Data provided:

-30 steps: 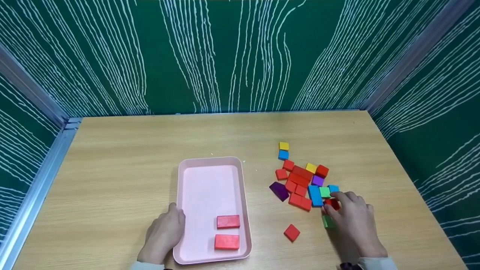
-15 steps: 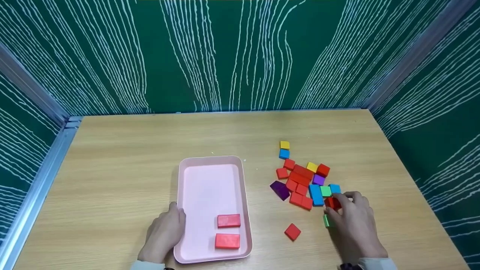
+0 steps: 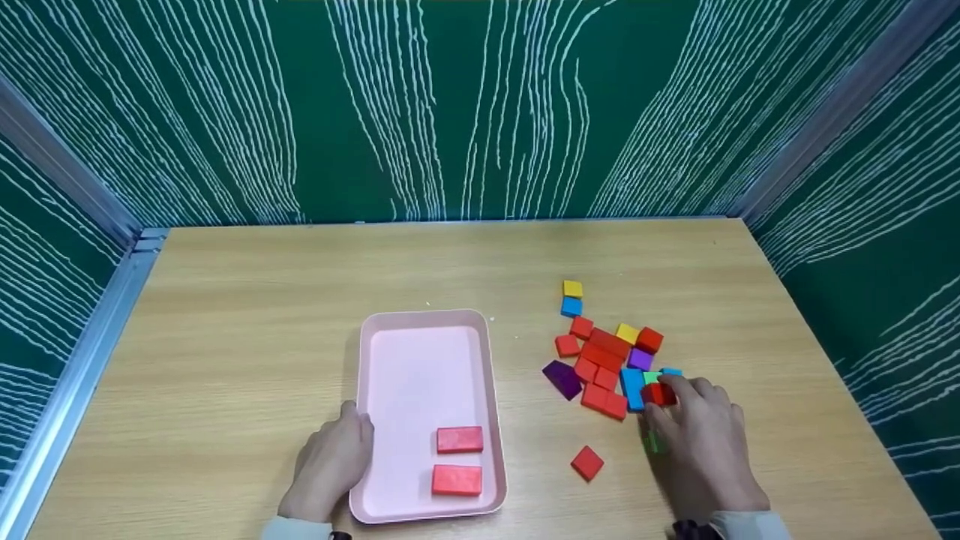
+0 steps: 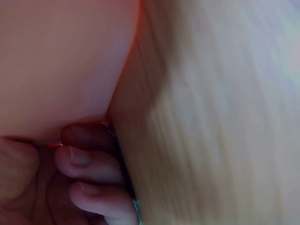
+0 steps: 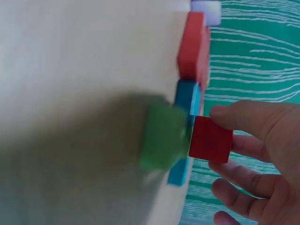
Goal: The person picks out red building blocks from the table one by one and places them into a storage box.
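My left hand (image 3: pixel 330 465) grips the left rim of a pink tray (image 3: pixel 365 375). In the left wrist view, curled fingers (image 4: pixel 101 166) meet the tray's edge. Two red rectangular blocks lie inside the tray, a nearer one (image 3: pixel 457 480) and a farther one (image 3: pixel 460 439). My right hand (image 3: pixel 705 446) pinches a red block (image 5: pixel 211 139) between thumb and fingers, beside the block cluster. In the head view this red block (image 3: pixel 658 394) partly covers a green block (image 3: pixel 651 377). Another green block (image 3: pixel 655 442) is mostly hidden by the right hand.
Loose blocks crowd the table's right half, including a long blue block (image 3: pixel 632 388), a dark purple block (image 3: pixel 562 379) and a yellow block (image 3: pixel 573 289). A lone red block (image 3: pixel 587 463) lies nearer. Green patterned walls (image 3: pixel 480 112) stand behind and at both sides.
The red block in my right hand has risen and shifted slightly left and away, now overlapping the green block behind it. My left hand and the tray stay put.
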Demonstrator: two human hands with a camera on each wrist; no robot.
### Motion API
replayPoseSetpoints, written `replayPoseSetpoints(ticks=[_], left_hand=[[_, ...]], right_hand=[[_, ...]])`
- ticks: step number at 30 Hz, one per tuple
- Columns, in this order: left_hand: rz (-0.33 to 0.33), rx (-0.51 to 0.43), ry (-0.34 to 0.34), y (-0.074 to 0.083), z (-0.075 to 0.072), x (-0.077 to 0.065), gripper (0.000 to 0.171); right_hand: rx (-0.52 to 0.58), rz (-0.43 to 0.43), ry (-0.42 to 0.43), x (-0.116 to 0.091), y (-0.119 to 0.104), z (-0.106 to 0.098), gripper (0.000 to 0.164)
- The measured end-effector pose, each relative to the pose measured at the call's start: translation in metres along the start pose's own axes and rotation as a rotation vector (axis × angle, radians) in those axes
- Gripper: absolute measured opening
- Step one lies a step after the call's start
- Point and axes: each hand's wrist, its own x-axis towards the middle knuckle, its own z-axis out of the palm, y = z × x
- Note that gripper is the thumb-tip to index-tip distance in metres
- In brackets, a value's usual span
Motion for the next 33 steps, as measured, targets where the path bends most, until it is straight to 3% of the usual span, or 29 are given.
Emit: replayPoseSetpoints(ticks=[4,8,15,21,25,33], left_hand=[[-0.010,-0.018,-0.015,0.000,0.000,0.001,0.034],[-0.022,-0.044,-0.024,0.002,0.002,0.001,0.038],[-0.025,-0.016,-0.021,0.003,0.001,0.002,0.036],[-0.009,-0.007,-0.004,0.004,0.002,0.003,0.032],[-0.007,-0.006,-0.004,0.005,0.002,0.003,0.031],[-0.005,0.012,0.011,0.001,0.001,0.002,0.031]], right_hand=[[0.026,-0.122,0.064,0.002,-0.019,-0.001,0.053],[0.084,-0.235,0.077,0.005,-0.046,0.003,0.049],[0.146,-0.314,0.064,0.006,-0.111,0.015,0.053],[0.140,-0.462,0.064,0.000,-0.157,0.026,0.050],[0.117,-0.529,0.067,-0.003,-0.173,0.031,0.046],[0.049,-0.581,0.033,-0.009,-0.185,0.048,0.043]])
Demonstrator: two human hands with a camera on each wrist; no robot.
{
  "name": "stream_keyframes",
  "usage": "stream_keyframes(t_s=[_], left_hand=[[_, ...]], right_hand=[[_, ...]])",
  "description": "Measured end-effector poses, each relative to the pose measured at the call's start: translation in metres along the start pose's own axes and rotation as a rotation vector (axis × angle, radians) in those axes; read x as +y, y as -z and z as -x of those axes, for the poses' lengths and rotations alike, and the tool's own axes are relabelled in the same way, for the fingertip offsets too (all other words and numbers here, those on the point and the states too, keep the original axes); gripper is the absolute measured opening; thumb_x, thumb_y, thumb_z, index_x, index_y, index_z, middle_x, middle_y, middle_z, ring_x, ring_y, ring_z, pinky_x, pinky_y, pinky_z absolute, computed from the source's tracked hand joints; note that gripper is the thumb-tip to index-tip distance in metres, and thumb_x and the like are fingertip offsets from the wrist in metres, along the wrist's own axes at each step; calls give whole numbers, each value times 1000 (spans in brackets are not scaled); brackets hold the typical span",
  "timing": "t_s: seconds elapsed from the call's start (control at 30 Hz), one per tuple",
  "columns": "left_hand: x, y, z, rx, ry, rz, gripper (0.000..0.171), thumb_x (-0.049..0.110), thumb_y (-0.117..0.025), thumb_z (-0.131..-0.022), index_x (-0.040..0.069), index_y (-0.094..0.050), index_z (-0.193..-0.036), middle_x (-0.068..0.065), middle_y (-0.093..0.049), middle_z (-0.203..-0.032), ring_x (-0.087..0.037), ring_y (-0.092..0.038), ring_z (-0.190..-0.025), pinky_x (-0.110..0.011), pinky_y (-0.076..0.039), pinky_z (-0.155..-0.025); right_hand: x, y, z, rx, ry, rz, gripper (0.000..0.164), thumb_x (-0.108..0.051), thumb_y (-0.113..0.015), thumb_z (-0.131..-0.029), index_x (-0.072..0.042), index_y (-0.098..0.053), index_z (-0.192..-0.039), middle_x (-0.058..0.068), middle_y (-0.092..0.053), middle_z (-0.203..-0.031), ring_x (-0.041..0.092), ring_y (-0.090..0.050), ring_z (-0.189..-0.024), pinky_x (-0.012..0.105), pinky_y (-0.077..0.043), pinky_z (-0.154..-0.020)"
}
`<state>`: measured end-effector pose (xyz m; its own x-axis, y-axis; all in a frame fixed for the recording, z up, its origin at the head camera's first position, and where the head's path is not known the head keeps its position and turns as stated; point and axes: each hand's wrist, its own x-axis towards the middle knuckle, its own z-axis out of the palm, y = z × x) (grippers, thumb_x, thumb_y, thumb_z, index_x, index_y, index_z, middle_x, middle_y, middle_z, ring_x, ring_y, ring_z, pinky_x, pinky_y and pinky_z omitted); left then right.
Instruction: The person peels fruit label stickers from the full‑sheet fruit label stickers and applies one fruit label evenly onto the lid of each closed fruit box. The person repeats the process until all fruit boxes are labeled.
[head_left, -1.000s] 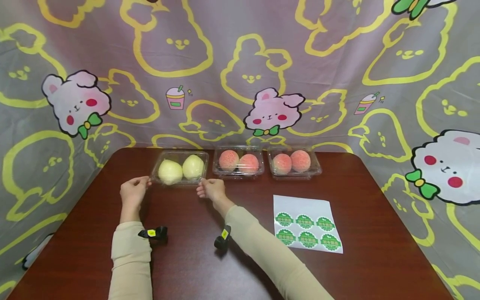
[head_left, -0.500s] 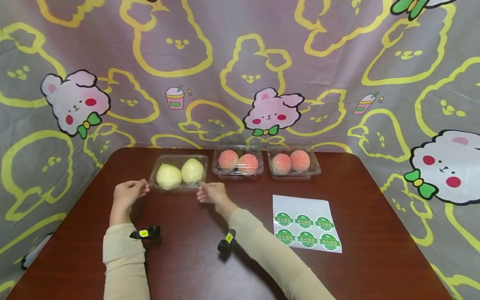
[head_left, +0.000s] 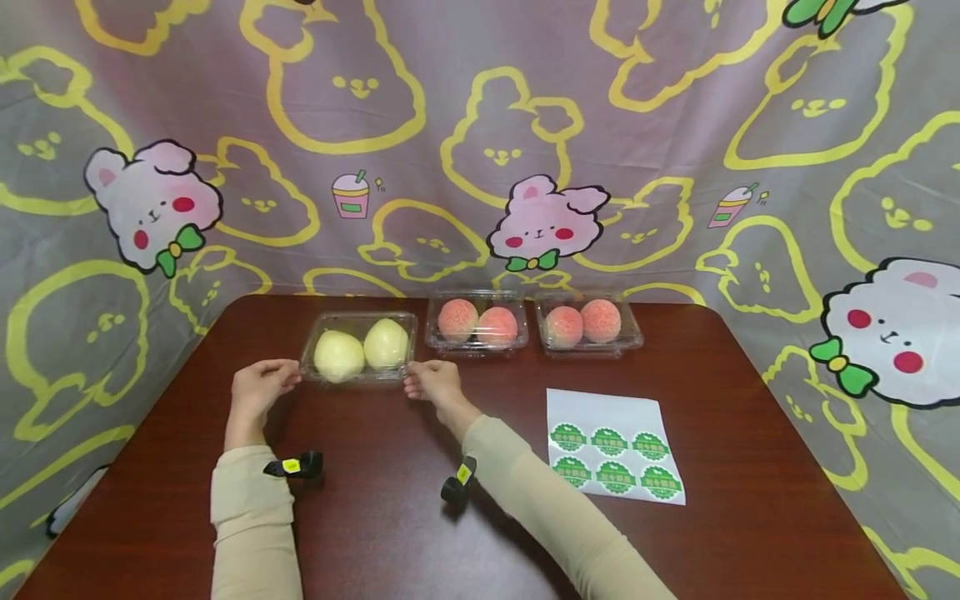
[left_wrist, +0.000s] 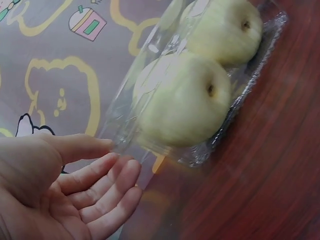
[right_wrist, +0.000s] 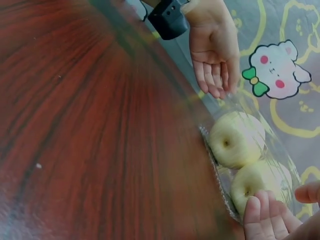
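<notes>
A clear plastic fruit box (head_left: 358,377) with two pale yellow pears (head_left: 339,356) stands at the back left of the table. At its left front corner is my left hand (head_left: 258,392); in the left wrist view, thumb and index fingertip pinch at the lid's edge while the other fingers lie loosely stretched. My right hand (head_left: 438,385) is at the right front corner. The right wrist view shows its fingers (right_wrist: 267,215) straight against the box end, the thumb held apart from them. Both pears stay inside under the clear lid (left_wrist: 150,90).
Two more clear boxes, each with two pink peaches, stand along the back: the middle box (head_left: 477,342) and the right box (head_left: 589,343). A white sheet (head_left: 603,408) of round green stickers lies to the right. A patterned cloth (head_left: 420,100) hangs behind the table.
The pear box has moved slightly toward me from a second ago. My left hand has shifted a little left and the right hand slightly right, both staying at the box's corners.
</notes>
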<state>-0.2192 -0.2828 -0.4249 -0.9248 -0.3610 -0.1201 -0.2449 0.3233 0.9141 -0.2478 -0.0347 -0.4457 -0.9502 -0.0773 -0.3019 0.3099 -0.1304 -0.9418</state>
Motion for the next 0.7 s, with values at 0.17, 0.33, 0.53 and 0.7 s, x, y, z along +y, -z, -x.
stream_keyframes(t_s=[0.17, 0.33, 0.53, 0.7], left_hand=[[1, -5, -2, 29, 6, -38, 38, 17, -52, -98, -9, -58, -126, 21, -57, -70, 11, -57, -64, -10, -53, -65], [2, -6, -4, 13, -2, -63, 38, 18, -53, -98, -7, -58, -126, 19, -60, -74, 12, -56, -65, -14, -55, -70], [0, -1, -6, -41, -16, -63, 40, 16, -52, -98, -11, -56, -127, 21, -59, -71, 11, -57, -66, -15, -56, -72], [2, 7, -5, -144, -20, -144, 43, 20, -52, -99, -12, -54, -127, 17, -62, -76, 8, -60, -71, -18, -58, -73]], right_hand=[[-3, 2, -3, 13, -1, -12, 23, -4, -59, -91, 13, -65, -105, -1, -59, -59, 5, -57, -50, 18, -54, -51], [-5, 4, -6, -6, -8, 0, 22, -2, -60, -90, 13, -65, -105, 0, -61, -62, 6, -59, -53, 21, -57, -56], [-8, 7, -5, -43, -29, 24, 22, -1, -59, -90, 14, -65, -105, 0, -60, -61, 6, -58, -51, 20, -56, -54], [-7, 9, -5, -67, -46, 32, 20, 0, -58, -90, 14, -65, -103, 0, -60, -61, 7, -58, -51, 20, -55, -54]])
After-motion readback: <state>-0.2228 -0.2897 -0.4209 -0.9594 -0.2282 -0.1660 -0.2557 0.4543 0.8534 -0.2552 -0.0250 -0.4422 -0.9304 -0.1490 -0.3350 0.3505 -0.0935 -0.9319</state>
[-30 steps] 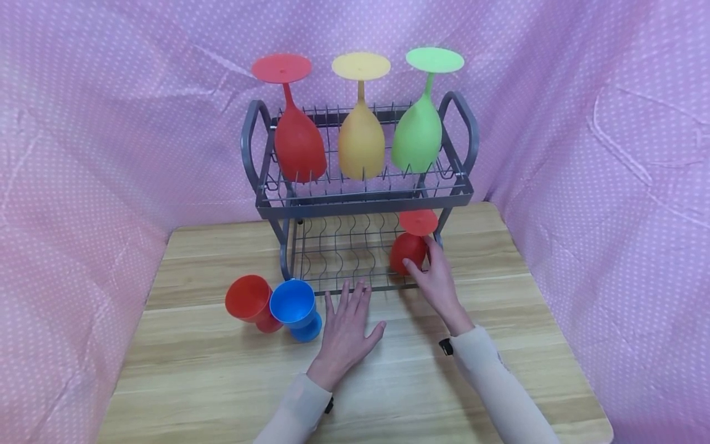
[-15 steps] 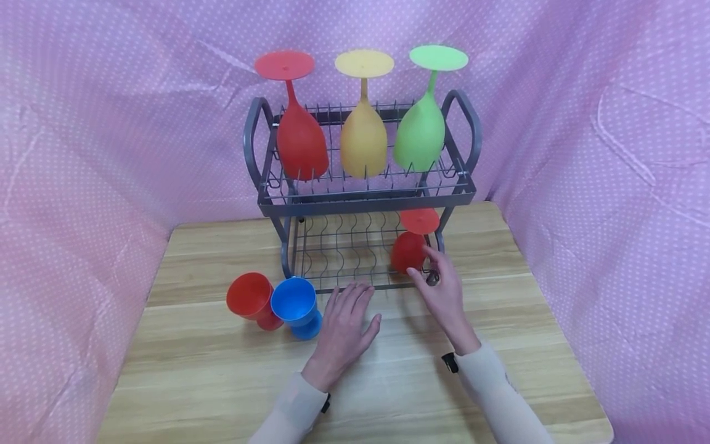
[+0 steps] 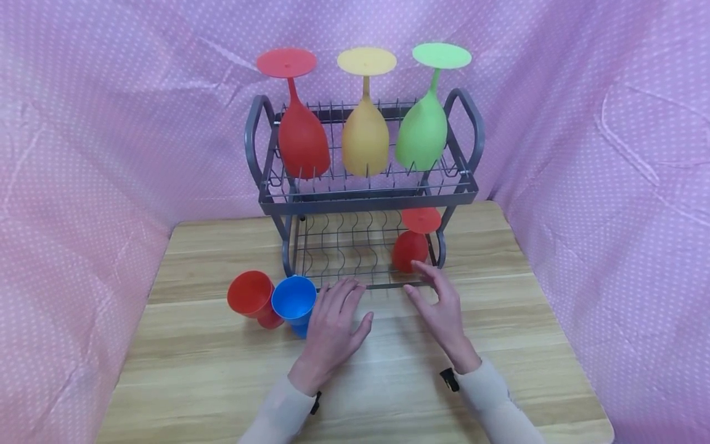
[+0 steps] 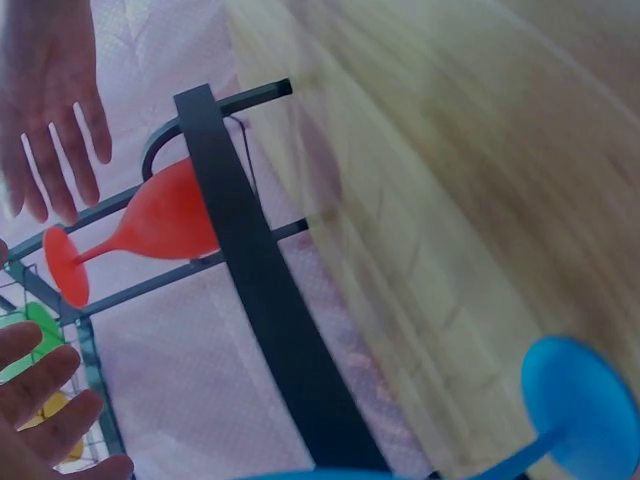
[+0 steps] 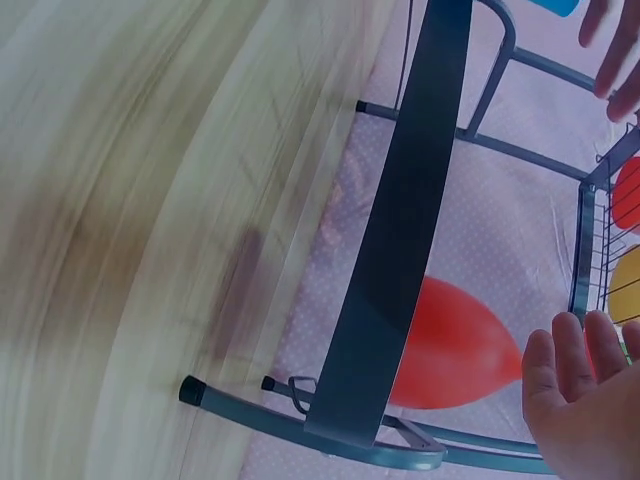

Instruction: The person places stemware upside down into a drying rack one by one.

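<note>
A red goblet stands upside down at the right end of the lower tier of the dark dish rack. Just in front of it is my right hand, apart from the goblet, thumb and fingers spread and holding nothing. My left hand hovers near the rack's lower front edge, right of an upright blue goblet, and hides part of its foot. Its fingers are loosely extended. Whether it touches the blue goblet I cannot tell; the left wrist view shows the blue foot away from the fingers.
Another upright red goblet stands left of the blue one. Upside down on the upper tier are a red goblet, a yellow goblet and a green goblet. Pink dotted cloth surrounds the wooden table.
My right hand has let go of the red goblet on the lower tier and drawn back toward me. My left hand has moved left, closer to the blue goblet.
</note>
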Motion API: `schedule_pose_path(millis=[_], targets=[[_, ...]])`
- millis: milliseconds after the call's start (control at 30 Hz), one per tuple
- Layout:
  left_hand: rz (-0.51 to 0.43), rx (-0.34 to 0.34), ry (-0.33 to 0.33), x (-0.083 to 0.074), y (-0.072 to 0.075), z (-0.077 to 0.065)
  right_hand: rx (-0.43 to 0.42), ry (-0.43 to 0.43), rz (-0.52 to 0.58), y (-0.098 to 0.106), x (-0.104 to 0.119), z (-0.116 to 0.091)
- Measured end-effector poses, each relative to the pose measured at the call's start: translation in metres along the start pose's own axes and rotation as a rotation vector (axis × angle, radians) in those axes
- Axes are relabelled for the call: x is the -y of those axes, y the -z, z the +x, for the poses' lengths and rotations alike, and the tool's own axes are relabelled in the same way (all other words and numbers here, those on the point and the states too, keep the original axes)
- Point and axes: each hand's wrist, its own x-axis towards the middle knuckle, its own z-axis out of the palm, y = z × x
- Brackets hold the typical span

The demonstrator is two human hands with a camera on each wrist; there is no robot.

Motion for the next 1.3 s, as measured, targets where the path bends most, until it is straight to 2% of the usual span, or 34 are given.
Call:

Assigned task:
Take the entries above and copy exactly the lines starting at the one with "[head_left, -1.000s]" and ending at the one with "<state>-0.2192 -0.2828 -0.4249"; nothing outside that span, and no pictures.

Solution:
[head_left, -1.000s] 
[head_left, -0.500s] 
[head_left, +0.000s] 
[left_wrist, +0.000s] 
[right_wrist, +0.000s] 
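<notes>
A clear plastic fruit box (head_left: 358,377) with two pale yellow pears (head_left: 339,356) stands at the back left of the table. At its left front corner is my left hand (head_left: 258,392); in the left wrist view, thumb and index fingertip pinch at the lid's edge while the other fingers lie loosely stretched. My right hand (head_left: 438,385) is at the right front corner. The right wrist view shows its fingers (right_wrist: 267,215) straight against the box end, the thumb held apart from them. Both pears stay inside under the clear lid (left_wrist: 150,90).
Two more clear boxes, each with two pink peaches, stand along the back: the middle box (head_left: 477,342) and the right box (head_left: 589,343). A white sheet (head_left: 603,408) of round green stickers lies to the right. A patterned cloth (head_left: 420,100) hangs behind the table.
The pear box has moved slightly toward me from a second ago. My left hand has shifted a little left and the right hand slightly right, both staying at the box's corners.
</notes>
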<state>-0.2192 -0.2828 -0.4249 -0.9248 -0.3610 -0.1201 -0.2449 0.3233 0.9141 -0.2478 -0.0347 -0.4457 -0.9502 -0.0773 -0.3019 0.3099 -0.1304 -0.9418</state>

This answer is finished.